L'île aux parfums — plantations d'ylang-ylang, observation des baleines et récifs coralliens dans le canal du Mozambique.
On le perçoit avant même de descendre du petit avion à hélices à l’aéroport de Fascène — une douceur dans l’air qui est florale sans être entêtante, traversée par quelque chose d’océanique et légèrement minéral. C’est l’ylang-ylang, la fleur jaune en étoile distillée ici en huile essentielle et exportée vers les maisons de parfums de Grasse. Nosy Be en produit depuis l’époque coloniale française, et le parfum a imprégné tout : les pistes de latérite rouge, les étals en bois du marché à Hell-Ville, l’air du petit matin sur la baie. Il se pose sur vous comme quelque chose d’appliqué délibérément.
Hell-Ville et le marché
La ville principale — dont le nom colonial est toujours utilisé par les habitants sans ironie — s’étire le long d’un front de port bruyant, avec le sifflement des minibus et des vendeurs proposant des gousses de vanille en bottes de la taille d’un poing. Lia s’est avancée devant moi vers le Marché d’Hell-Ville pendant que je m’adaptais encore à la lumière, qui à dix heures du matin avait déjà cette dureté tropicale qui rend les ombres absolues. Elle a trouvé le rayon épices : girofle, bâtons de cannelle, poivre noir encore sur la tige, grains de poivre mélangés à de l’hibiscus séché. J’ai acheté un petit flacon d’huile d’ylang-ylang à une femme qui m’a dit en français que c’était meilleur que tout ce qui se vendait à Paris, et elle avait probablement raison.
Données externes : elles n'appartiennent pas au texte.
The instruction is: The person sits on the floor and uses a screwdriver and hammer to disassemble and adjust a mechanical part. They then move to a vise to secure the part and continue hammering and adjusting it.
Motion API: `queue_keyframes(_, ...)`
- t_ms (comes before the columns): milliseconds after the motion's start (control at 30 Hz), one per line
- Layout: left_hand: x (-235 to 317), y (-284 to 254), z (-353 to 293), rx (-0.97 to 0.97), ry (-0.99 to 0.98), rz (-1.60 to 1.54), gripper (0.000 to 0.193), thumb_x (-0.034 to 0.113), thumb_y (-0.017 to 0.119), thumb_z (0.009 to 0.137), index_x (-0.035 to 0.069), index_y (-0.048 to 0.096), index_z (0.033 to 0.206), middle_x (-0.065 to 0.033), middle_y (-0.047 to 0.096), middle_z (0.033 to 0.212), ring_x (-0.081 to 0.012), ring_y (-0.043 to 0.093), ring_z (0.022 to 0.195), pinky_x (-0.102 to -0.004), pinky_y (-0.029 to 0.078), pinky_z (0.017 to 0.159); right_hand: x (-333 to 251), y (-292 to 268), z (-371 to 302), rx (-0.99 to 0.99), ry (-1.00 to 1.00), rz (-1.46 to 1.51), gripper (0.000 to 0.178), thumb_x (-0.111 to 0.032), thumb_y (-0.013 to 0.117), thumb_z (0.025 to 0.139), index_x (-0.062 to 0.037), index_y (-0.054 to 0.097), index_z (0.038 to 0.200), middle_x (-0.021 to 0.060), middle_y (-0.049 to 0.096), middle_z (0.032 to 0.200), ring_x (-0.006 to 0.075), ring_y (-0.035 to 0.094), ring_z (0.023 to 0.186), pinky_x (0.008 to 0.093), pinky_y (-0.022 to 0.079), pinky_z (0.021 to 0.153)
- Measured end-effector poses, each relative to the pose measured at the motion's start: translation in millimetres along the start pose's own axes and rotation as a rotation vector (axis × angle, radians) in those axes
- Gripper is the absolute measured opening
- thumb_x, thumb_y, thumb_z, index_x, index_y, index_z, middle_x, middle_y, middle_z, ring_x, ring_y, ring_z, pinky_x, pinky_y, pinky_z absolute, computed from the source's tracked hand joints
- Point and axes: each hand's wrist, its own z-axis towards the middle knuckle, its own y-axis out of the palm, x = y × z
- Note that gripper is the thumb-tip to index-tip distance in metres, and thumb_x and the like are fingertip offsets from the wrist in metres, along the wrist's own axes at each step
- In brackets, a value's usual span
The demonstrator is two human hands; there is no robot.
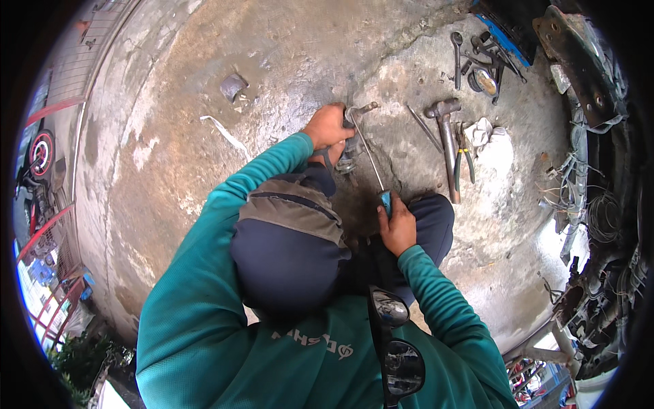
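A small greasy metal part [351, 145] with a short rod end sits low over the concrete, beside my sandaled foot [333, 153]. My left hand [328, 127] is closed around its upper side, and the palm side is hidden. In my right hand [398, 225], near my bent right knee, is the blue handle of a long screwdriver [372, 160]. Its thin shaft slants forward and left, with the far end at the metal part; whether the tip sits in it or only touches cannot be made out.
A hammer [449, 146], yellow-and-black pliers [464, 155], a thin metal rod [424, 127] and a white rag [481, 131] lie to the right. Farther off are a ratchet [457, 60] and several tools. Vehicle framework with loose wires [603, 217] lines the right edge. A dark fragment [234, 86] lies far left.
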Motion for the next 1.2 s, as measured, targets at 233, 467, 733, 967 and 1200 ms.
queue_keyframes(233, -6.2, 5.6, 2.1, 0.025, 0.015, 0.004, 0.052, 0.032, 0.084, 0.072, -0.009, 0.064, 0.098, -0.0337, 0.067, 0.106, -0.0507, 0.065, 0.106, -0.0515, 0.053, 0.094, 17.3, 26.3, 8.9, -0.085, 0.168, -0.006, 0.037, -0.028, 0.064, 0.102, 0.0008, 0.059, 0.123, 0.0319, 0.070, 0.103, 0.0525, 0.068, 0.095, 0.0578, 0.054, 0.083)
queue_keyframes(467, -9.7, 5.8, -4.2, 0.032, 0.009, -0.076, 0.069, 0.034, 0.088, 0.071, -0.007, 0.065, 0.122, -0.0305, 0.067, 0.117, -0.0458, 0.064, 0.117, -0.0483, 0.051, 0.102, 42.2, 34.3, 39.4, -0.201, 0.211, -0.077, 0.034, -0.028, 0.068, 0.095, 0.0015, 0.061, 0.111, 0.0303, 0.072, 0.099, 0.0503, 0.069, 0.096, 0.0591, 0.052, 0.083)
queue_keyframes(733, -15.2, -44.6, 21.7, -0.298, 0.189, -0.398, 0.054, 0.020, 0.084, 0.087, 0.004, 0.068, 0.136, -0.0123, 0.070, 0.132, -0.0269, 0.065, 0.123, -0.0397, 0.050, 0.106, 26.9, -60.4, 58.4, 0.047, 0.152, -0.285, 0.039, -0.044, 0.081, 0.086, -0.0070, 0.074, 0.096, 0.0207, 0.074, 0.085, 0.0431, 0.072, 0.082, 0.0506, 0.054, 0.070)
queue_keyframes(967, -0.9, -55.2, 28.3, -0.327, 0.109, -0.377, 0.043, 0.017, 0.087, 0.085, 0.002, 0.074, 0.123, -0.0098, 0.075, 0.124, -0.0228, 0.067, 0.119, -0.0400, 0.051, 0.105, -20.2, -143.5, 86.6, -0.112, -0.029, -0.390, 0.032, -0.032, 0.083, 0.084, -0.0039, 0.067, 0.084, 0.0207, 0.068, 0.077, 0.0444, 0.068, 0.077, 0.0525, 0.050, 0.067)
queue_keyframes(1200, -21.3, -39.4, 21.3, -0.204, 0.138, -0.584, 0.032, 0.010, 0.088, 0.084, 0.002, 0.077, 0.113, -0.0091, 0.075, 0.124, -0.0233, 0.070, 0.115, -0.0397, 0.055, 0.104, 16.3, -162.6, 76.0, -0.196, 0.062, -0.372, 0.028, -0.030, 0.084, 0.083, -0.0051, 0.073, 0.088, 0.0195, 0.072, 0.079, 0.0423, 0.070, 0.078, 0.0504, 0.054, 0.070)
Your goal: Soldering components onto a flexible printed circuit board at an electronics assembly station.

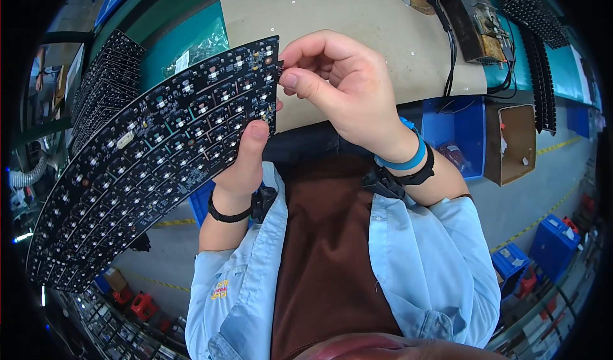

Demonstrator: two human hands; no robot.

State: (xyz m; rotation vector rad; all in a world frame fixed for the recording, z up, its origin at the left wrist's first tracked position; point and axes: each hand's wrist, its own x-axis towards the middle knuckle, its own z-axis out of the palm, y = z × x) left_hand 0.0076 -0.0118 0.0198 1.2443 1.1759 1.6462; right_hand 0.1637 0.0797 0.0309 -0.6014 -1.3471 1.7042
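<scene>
A long black circuit board (pixel 185 123), set with rows of small white and metallic parts, is held up tilted at the left. My left hand (pixel 241 162) grips its lower right edge, thumb on the front face and the other fingers mostly hidden behind. At the board's right end my right hand (pixel 348 82) is in a pinch, thumb and forefinger close to the upper corner. A small dark piece shows between those fingertips, too small to name. Whether it is joined to the board I cannot tell.
Stacked black boards (pixel 108 72) stand at the left, more boards (pixel 533 15) at the far right. Brown paper (pixel 383 40) covers the bench. Black cables (pixel 452 53) hang beside a metal fixture (pixel 482 28). Below the bench edge are a blue bin (pixel 456 130) and a cardboard box (pixel 517 144).
</scene>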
Le port est l’endroit où les pirogues arrivent chaque matin, les pêcheurs déchargeant thons et poissons de récif sur le quai en béton pendant que les pélicans font semblant de ne pas s’en apercevoir. Les étals de poisson en bordure du port servent des assiettes de capitaine grillé avec du riz et une sauce pimentée appelée sakay — le genre de repas qui ne coûte presque rien et auquel je n’arrêtais pas de revenir, ajustant mon timing chaque jour pour l’attraper au plus frais.
La saison des baleines dans le canal du Mozambique
Entre juillet et septembre, les baleines à bosse traversent le canal du Mozambique pour mettre bas, et les eaux autour de Nosy Be deviennent l’un des sites d’observation des baleines les plus fiables de l’océan Indien. Je ne m’y attendais pas. J’étais venu pour les récifs et l’ylang-ylang, et je me suis retrouvé debout sur la proue d’un bateau en bois à l’aube, à regarder une mère et son baleineau sauter en séquence lente et gigantesque à une centaine de mètres, le son nous parvenant une demi-seconde après l’impact — une percussion lourde et mouillée contre la surface de quelque chose de très grand.
Les récifs au large de Nosy Tanikely, une réserve marine à vingt minutes de bateau, exigent une attention égale. Le corail est dans un état remarquable pour les standards de l’océan Indien occidental, et à la pointe nord de la réserve, un phare datant du XIXe siècle se dresse au-dessus d’une plage où des tortues marines s’alimentent dans les herbiers marins à marée basse. J’ai fait du snorkeling jusqu’à en avoir les épaules en feu.
Dans les plantations
L’intérieur de Nosy Be monte vers un volcan éteint, le Mont Passot, depuis lequel par une soirée claire on peut regarder le soleil tomber dans le canal pendant que la silhouette de l’île sœur Nosy Komba tient sa position dans la distance moyenne. La route qui y monte passe à travers des plantations d’ylang-ylang — des arbres bas et ramifiés taillés à hauteur de cueillette — et je me suis arrêté pour regarder des ouvriers avec des ciseaux à long manche récolter les fleurs dans des sacs en sisal. La récolte se fait toute l’année, mais le rendement est meilleur en saison humide, et les distilleries près de Dzamandzary font tourner leurs alambics en cuivre en continu. Un ouvrier de la distillerie m’a laissé sentir le condensat sortant de l’alambique avant qu’il ne soit coupé d’eau — pur, presque caustique, sans aucun rapport avec l’huile finie.
Quand y aller : De juillet à septembre pour l’observation des baleines et le temps le plus sec ; les récifs sont plongeables toute l’année, mais la visibilité atteint son maximum pendant la saison sèche de mai à octobre.